## Given information
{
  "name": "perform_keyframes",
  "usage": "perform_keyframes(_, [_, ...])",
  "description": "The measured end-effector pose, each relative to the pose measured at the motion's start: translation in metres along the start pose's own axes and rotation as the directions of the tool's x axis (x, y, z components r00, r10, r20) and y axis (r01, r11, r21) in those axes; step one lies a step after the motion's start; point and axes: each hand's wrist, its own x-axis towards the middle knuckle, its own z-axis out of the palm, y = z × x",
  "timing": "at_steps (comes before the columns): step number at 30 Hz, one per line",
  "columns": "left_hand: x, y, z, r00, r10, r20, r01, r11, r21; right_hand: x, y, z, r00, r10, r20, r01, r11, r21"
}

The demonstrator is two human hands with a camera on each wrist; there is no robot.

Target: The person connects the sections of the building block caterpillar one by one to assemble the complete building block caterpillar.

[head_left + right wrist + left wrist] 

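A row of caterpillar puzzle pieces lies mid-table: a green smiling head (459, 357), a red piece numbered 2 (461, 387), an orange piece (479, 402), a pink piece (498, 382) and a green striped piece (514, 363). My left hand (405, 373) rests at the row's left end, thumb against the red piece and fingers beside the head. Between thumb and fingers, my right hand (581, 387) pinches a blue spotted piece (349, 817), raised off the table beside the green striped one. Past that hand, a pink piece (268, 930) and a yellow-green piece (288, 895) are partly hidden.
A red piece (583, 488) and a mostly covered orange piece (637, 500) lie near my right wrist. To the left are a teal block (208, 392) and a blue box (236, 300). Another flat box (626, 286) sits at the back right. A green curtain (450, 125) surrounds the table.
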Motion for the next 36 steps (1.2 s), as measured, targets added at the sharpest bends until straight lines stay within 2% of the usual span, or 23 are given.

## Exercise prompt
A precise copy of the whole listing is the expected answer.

## Task output
{
  "name": "perform_keyframes",
  "usage": "perform_keyframes(_, [_, ...])",
  "description": "The measured end-effector pose, each relative to the pose measured at the motion's start: translation in metres along the start pose's own axes and rotation as the directions of the tool's x axis (x, y, z components r00, r10, r20) and y axis (r01, r11, r21) in those axes; step one lies a step after the motion's start; point and axes: each hand's wrist, its own x-axis towards the middle knuckle, its own z-axis out of the palm, y = z × x",
  "timing": "at_steps (comes before the columns): step number at 30 Hz, one per line",
  "columns": "left_hand: x, y, z, r00, r10, r20, r01, r11, r21; right_hand: x, y, z, r00, r10, r20, r01, r11, r21"
}

The demonstrator is two human hands with a camera on each wrist; there is no robot.

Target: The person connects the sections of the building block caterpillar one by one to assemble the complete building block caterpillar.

[head_left + right wrist + left wrist] 

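A row of caterpillar puzzle pieces lies mid-table: a green smiling head (459, 357), a red piece numbered 2 (461, 387), an orange piece (479, 402), a pink piece (498, 382) and a green striped piece (514, 363). My left hand (405, 373) rests at the row's left end, thumb against the red piece and fingers beside the head. Between thumb and fingers, my right hand (581, 387) pinches a blue spotted piece (349, 817), raised off the table beside the green striped one. Past that hand, a pink piece (268, 930) and a yellow-green piece (288, 895) are partly hidden.
A red piece (583, 488) and a mostly covered orange piece (637, 500) lie near my right wrist. To the left are a teal block (208, 392) and a blue box (236, 300). Another flat box (626, 286) sits at the back right. A green curtain (450, 125) surrounds the table.
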Motion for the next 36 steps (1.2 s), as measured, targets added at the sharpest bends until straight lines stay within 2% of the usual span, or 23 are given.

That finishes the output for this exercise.